それに対し、綾人は気にすることなく応え、召喚者同様背を向け歩き出した。
「ああ。なんかあったらまた『交信』する。またな、ネル」
「!? ちょっ、おまっ――――居ない?!」
綾人の突然の名前呼びに召喚者ネルは、今までにないぐらい驚き、振り返って綾人に説明を求めようとする。
しかし、そこには既に綾人の姿は無く、通行人がチラホラと居るだけだった。
四
召喚者ネルと別れた綾人は、まずは何があるのか知りたくなり、観光することを決める。
「さて、どんな国かな」
期待に胸を膨らませ、キョロキョロと周りを見ながらゆっくりと歩いて行く。
馬車を返した場所が中心ではないためか、王国に似た建築物があり、少し古びた印象を綾人は受ける。
「商国だから金の周りは良くしてるだろうけど…………郊外がこれだろ? 中心はかなり現代ぽいんじゃないか?」
得られる情報から推測していき、綾人は想像を膨らませていく。
そんな中でも、綾人は食に関して大きな期待をしていた。
王国で食べていた物は、質素で質の悪い物ばかりであったということもあり、強い願望を抱いていた。
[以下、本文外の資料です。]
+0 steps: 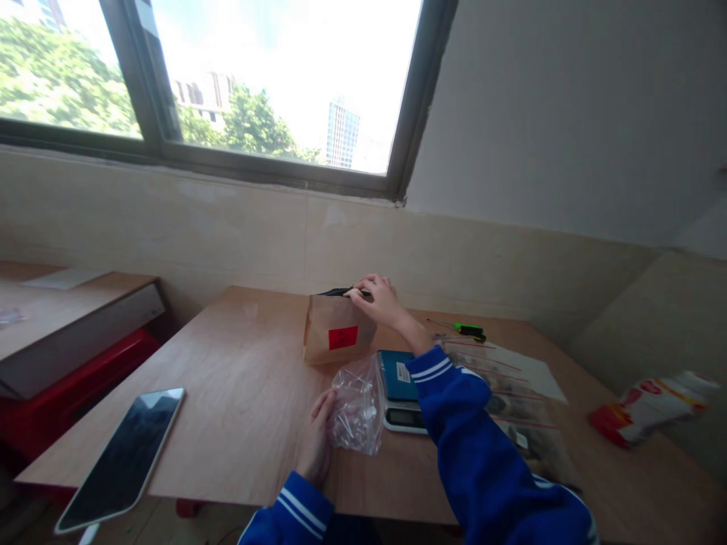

「最低限の味付けだったしな。でも、商国ともなれば多くの調味料もあるだろうし、美味い変わった食べ物もあるはずだ。まぁ、のんびり散策するか」
綾人は、中心に向かうにつれてどんどん欲求を高めていく。
しかし、それでは散策の意味が無くなるため、それを抑えるために必死で街並みを眺めて発見を続けていく。
建物は、王国のような煉瓦造りだけかと思いきや、木造で建てられた屋敷だったりと、様々な形で建立している。
それに、道も隅々まで整地されており、王国の通りとでは比べものにならない。
綾人は、そんなことを発見し比べて、様々な文化が存在することを理解していく。